In that state of internal experience, which is described by Madam Guyon, there seems to be a perfect balance and harmony of the different parts of the mind. There may be deep feeling, (and there is in reality very deep feeling,) but it is so perfectly controlled by a sense of union with the will of God, that the result is complete simplicity and rest of soul. Just as it is in a piece of complicated machinery. If the wheels and other parts are out of order, or if there is much friction, the action of the machinery is perplexed and is really weak, although there is exceedingly great jarring and discordant noise. But when the wheels are all in position, and there is no friction, the action may be one of tremendous power, and yet so easy and quiet as to be hardly perceptible. And such is the true kingdom of God in the soul. It comes and exists with power, but with great simplicity. There is nothing in it, in itself considered, which is calculated to attract and secure worldly observation. It is mighty; but like God himself, it is inwardly silent, "a still, small voice."

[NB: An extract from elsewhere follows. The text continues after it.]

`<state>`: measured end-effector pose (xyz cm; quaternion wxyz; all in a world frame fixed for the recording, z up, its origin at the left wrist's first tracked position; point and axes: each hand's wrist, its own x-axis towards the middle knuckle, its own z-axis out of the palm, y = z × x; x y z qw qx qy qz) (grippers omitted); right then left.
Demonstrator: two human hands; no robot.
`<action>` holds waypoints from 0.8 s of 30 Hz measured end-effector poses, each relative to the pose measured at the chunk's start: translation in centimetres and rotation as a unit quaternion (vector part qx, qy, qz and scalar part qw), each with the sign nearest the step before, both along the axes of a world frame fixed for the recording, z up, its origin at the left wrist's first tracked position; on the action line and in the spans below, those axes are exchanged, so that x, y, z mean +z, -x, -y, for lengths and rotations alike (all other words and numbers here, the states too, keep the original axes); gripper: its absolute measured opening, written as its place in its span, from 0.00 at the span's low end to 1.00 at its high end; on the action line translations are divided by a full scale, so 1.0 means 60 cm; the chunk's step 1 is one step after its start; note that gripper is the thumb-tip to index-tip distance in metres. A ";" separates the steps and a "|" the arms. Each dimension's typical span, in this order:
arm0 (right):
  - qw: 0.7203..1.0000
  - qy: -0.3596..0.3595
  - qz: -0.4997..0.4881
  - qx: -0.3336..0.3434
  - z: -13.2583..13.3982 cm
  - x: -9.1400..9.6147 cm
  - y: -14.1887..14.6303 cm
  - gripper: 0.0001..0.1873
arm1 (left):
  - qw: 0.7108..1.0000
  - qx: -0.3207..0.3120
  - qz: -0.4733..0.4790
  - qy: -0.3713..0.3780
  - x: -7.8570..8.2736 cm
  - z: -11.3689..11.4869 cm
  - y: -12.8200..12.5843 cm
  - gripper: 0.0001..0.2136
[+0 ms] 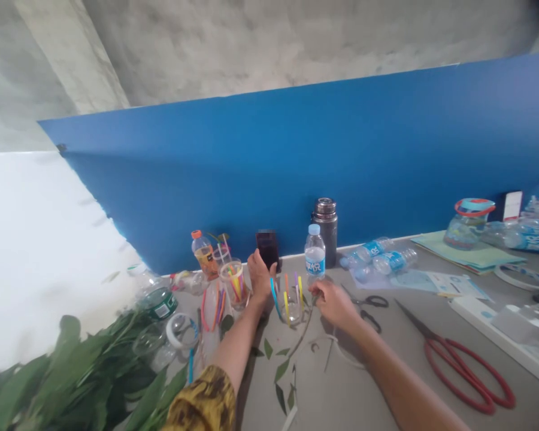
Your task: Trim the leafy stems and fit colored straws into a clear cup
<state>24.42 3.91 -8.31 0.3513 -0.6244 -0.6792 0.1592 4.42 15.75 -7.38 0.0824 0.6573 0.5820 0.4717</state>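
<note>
Left hand [260, 276] closed round base of black rectangular phone [267, 248], upright by blue wall [296, 167]; right hand [335, 304], fingers curled, grip unclear, nr thin green leafy stem [303, 335], beside clear glass tumbler [291, 311] w/ coloured plastic strips [286, 305]. Red-handled steel scissors [458, 374] on grey table [327, 389]; cut leafy green branches [72, 383] lower left.

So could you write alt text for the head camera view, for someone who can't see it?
Two bare hands work over a cluttered grey table: the left hand touches a black phone, and the right hand is beside a clear glass of coloured strips and a thin leafy stem. Red-handled scissors and a heap of green leaves lie nearby.
</note>
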 end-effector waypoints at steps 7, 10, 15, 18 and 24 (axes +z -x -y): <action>1.000 -0.003 0.021 -0.018 0.003 0.006 -0.003 0.20 | 0.987 0.151 -0.023 0.047 -0.001 -0.063 -0.046 0.46; 0.999 -0.001 0.030 -0.021 0.003 0.005 -0.005 0.20 | 0.985 0.161 -0.014 0.058 0.003 -0.072 -0.055 0.44; 0.999 -0.001 0.042 -0.022 0.005 0.006 -0.004 0.20 | 0.983 0.176 -0.009 0.061 0.003 -0.076 -0.062 0.41; 0.999 0.003 0.048 -0.021 0.007 0.008 -0.001 0.20 | 0.982 0.178 -0.011 0.062 0.000 -0.078 -0.062 0.41; 0.998 0.003 0.053 -0.023 0.008 0.005 0.003 0.19 | 0.983 0.173 -0.003 0.063 0.005 -0.078 -0.063 0.42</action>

The religiously quiet man, that is to say, the man who is inwardly and truly subdued and quiet in consequence of religion, is really the man of great religious strength; and yet this strength, in consequence of that harmonious silence of movement, which is the result of its own perfection, is so hidden from his view, that he seems to be hardly conscious of its existence. But it is very different with the natural man; and also with the Christian, who still retains a large infusion of the natural element. While the operations of the sanctified man are harmonious and quiet, and, therefore, are withdrawn, in a great measure, from distinct inward notice; those of the natural mind are not only self-interested, but are restless, impetuous, and contradictory; and, therefore, as a matter of course are mentally prominent and perceptible. The true controlling principle of the mind, in the case of the natural man, is gone; and its parts in action strike and jar upon each other with an inward concussion, like the hinges of the gates of Hell, that grate "harsh thunder."
— edited from The Interior or Hidden Life (2nd edition, 1844) Part 3, Chapter 11.